▸ **Task details**
From the data that follows, print exactly the lines starting at the one containing "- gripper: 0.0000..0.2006" and ending at the one containing "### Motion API"; include both of them and nothing more.

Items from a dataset

+--

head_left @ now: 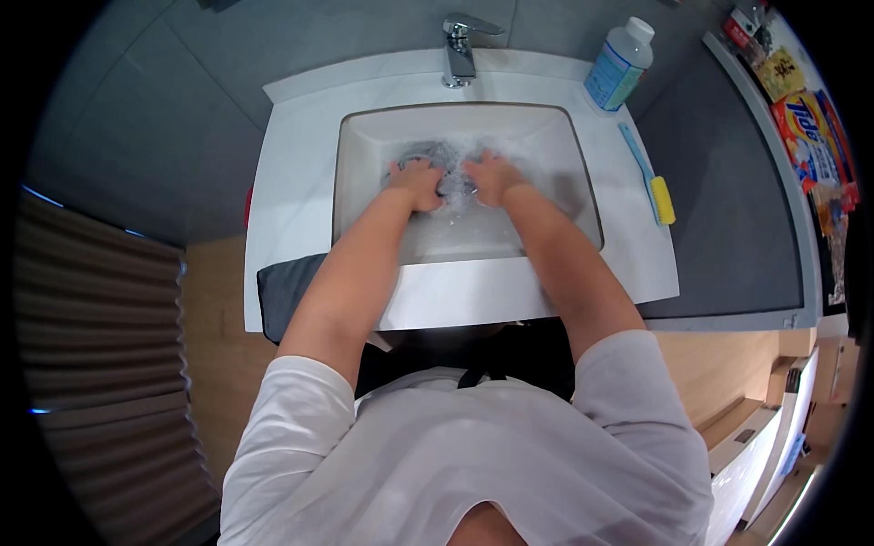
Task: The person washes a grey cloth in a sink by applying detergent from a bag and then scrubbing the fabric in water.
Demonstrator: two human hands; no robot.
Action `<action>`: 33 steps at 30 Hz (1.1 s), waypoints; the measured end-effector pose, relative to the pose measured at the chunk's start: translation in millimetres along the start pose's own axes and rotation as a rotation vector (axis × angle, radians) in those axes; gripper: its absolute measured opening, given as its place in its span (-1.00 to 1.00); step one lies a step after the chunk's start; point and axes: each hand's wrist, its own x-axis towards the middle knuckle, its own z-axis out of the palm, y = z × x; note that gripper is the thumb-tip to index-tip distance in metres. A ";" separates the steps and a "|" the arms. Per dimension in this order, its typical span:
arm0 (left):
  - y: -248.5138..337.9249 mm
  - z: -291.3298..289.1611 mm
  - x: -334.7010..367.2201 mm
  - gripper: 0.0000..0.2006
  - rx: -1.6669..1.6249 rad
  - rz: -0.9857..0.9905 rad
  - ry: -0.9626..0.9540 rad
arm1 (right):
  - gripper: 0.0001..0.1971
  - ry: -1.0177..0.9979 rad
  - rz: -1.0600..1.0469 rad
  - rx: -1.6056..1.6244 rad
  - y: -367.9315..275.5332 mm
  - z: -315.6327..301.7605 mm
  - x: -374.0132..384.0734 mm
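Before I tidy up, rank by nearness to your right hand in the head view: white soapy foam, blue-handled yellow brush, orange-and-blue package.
1. Foam: beside right hand.
2. Brush: right, on counter.
3. Package: far right.

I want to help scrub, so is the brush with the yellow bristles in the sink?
No, the brush lies on the white counter, to the right of the sink.

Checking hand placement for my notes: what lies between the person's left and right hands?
In the head view, white suds and part of a dark grey item lie between the left hand and right hand.
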 end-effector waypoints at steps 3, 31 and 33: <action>2.5 -2.8 2.3 -0.37 0.032 0.019 -0.080 | -0.47 0.041 -0.107 0.177 12.1 9.5 7.8; -19.4 -7.5 3.7 -0.53 -0.122 -0.068 0.384 | -0.55 0.700 0.082 0.399 47.8 -11.4 -2.8; -13.4 2.9 5.2 -0.40 -0.201 0.089 0.403 | -0.42 0.611 -0.128 0.424 52.1 4.1 -0.6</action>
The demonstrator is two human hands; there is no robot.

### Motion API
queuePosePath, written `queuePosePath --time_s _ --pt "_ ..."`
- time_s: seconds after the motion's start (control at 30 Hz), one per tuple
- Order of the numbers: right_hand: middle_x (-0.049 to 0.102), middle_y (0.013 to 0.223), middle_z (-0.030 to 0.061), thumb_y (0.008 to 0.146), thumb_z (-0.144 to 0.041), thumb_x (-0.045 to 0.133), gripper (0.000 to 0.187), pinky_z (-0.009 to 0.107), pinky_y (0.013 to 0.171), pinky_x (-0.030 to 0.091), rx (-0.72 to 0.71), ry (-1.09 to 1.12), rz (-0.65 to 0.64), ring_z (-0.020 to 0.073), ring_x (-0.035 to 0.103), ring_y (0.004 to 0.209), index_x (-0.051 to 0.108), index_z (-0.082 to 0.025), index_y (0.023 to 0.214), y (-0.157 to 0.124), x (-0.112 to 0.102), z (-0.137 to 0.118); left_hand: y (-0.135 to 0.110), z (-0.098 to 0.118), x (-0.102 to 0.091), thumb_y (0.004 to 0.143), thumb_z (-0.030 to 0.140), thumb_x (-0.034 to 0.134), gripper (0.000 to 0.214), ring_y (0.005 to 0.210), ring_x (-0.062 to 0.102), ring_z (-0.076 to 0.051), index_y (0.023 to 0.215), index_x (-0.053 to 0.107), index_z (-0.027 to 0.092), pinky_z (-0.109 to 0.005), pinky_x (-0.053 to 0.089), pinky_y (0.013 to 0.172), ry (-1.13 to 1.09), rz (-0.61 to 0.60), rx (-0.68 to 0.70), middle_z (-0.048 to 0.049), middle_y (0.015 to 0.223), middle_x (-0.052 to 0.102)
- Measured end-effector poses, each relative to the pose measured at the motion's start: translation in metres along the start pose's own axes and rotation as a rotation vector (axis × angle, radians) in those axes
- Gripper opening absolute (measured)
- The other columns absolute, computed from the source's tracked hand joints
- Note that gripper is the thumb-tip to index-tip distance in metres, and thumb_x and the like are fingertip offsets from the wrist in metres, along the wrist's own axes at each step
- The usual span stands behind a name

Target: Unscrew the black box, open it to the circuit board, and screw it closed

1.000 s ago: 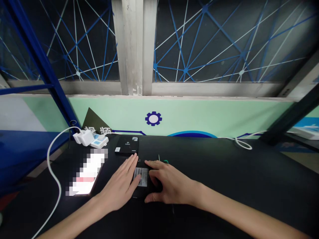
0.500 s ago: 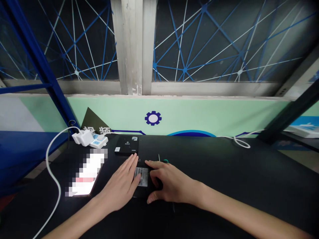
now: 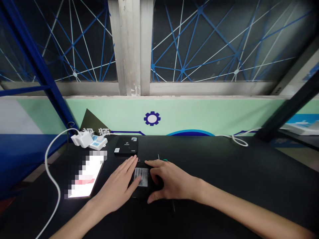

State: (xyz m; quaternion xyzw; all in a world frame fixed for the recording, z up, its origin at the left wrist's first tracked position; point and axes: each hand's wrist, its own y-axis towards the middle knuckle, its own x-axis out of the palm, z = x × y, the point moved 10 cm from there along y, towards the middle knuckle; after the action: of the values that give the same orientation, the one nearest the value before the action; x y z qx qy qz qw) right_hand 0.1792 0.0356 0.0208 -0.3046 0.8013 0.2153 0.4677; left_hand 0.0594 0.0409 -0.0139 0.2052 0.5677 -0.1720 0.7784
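Note:
A flat black electronic box [image 3: 141, 194] with a white printed label [image 3: 141, 177] lies on the black table between my hands. My left hand [image 3: 122, 181] rests flat along its left side, fingers stretched out and together, the thumb reaching onto the label. On the other side my right hand [image 3: 171, 179] spans the box's right edge, index finger at the far end and thumb at the near end, the other fingers curled in. Just beyond the right hand a thin metal shaft [image 3: 158, 156] and a small green piece [image 3: 165, 160] show; the rest of them is hidden.
A second black box [image 3: 126, 146] lies behind my left hand. To the left are a lit phone [image 3: 87, 176], a white power strip [image 3: 98, 142] with a plug [image 3: 83, 138], and a white cable [image 3: 53, 169]. Another white cable [image 3: 239, 142] lies at the back right.
The view has shifted slightly. Both hands stay on the box in nearly the same pose.

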Motion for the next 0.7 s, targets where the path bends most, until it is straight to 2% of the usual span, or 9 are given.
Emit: queuePosePath --time_s 0.13,0.2,0.27,0.4,0.57,0.7 --pt "0.072 0.117 0.0123 0.08 -0.048 0.077 0.032 0.04 0.094 0.052 -0.115 0.05 0.137 0.0293 0.064 0.116 0.061 -0.02 0.077 -0.002 -0.019 -0.002 -0.004 -0.002 -0.004 0.103 0.055 0.034 0.066 0.15 0.029 -0.025 0.158 0.027 0.019 -0.044 0.034 0.121 0.013 0.017 0.025 -0.0067 0.163 0.028" --pt "0.072 0.111 0.0103 0.087 -0.035 0.07 0.017 0.038 0.088 0.053 -0.119 0.035 0.252 0.0254 0.066 0.105 0.062 -0.021 0.086 -0.004 -0.033 0.004 -0.005 -0.002 -0.006 0.102 0.057 0.035 0.068 0.15 0.029 -0.026 0.159 0.026 0.02 -0.045 0.034 0.121 0.026 0.015 0.03 -0.0063 0.164 0.028" --pt "0.071 0.11 0.0091 0.086 -0.025 0.066 0.008 0.039 0.087 0.052 -0.115 -0.007 0.323 0.0243 0.064 0.101 0.062 -0.021 0.093 -0.008 -0.042 0.011 -0.006 -0.002 -0.006 0.101 0.059 0.037 0.071 0.15 0.029 -0.027 0.159 0.024 0.021 -0.046 0.034 0.12 0.038 -0.007 0.041 -0.0068 0.164 0.027" --pt "0.07 0.109 0.0084 0.081 -0.023 0.068 0.023 0.043 0.091 0.047 -0.127 -0.079 0.307 0.0252 0.061 0.098 0.062 -0.021 0.103 -0.015 -0.04 0.016 -0.007 0.0 -0.008 0.095 0.067 0.042 0.083 0.149 0.029 -0.029 0.16 0.021 0.019 -0.048 0.035 0.119 0.043 -0.041 0.048 -0.0101 0.164 0.026" --pt "0.063 0.126 0.0124 0.079 -0.044 0.074 0.048 0.047 0.098 0.041 -0.15 -0.097 0.241 0.0293 0.057 0.109 0.061 -0.019 0.118 -0.024 -0.032 0.016 -0.01 -0.004 -0.01 0.093 0.071 0.043 0.086 0.148 0.032 -0.03 0.16 0.021 0.021 -0.047 0.037 0.117 0.011 -0.054 0.005 -0.0096 0.164 0.026" --pt "0.062 0.125 0.0135 0.069 -0.058 0.08 0.069 0.046 0.098 0.039 -0.178 -0.077 0.163 0.0308 0.057 0.107 0.061 -0.018 0.122 -0.024 -0.025 0.016 -0.015 -0.008 -0.011 0.093 0.07 0.044 0.084 0.148 0.033 -0.031 0.16 0.022 0.025 -0.048 0.038 0.117 0.001 -0.029 -0.016 -0.0082 0.163 0.028"
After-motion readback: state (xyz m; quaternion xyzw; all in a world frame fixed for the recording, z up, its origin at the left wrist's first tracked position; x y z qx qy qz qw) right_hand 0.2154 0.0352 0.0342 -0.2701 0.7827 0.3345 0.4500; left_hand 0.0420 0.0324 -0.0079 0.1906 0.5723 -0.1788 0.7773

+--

▸ **Task output**
  - gripper: 0.0000..0.2006
  - rx: -1.6669..1.6249 rad
  - rz: -0.9857..0.9905 rad
  - ry: -0.9626..0.9540 rad
arm1 (right):
  - gripper: 0.0001..0.1971
  - ry: -1.0177..0.9979 rad
  - rz: -1.0600..1.0469 rad
  - rx: -1.6056..1.6244 rad
  - y: -367.9315..275.5332 mm
  - z: -315.6327..301.7605 mm
  - x: -374.0132..384.0734 mm
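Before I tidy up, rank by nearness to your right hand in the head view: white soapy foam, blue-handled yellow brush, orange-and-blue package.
1. Foam: beside right hand.
2. Brush: right, on counter.
3. Package: far right.

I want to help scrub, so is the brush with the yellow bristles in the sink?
No, the brush lies on the white counter, to the right of the sink.

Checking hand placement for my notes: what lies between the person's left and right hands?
In the head view, white suds and part of a dark grey item lie between the left hand and right hand.
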 end-effector waypoints at steps 3, 31 and 33: <action>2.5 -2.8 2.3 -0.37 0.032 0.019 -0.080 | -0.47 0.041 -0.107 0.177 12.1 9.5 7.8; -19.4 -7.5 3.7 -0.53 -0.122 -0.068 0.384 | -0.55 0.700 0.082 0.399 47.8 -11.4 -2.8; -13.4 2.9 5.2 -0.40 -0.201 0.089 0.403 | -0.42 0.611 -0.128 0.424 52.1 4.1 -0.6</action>
The demonstrator is two human hands; there is no robot.

### Motion API

Whatever the exercise asked has now been answered.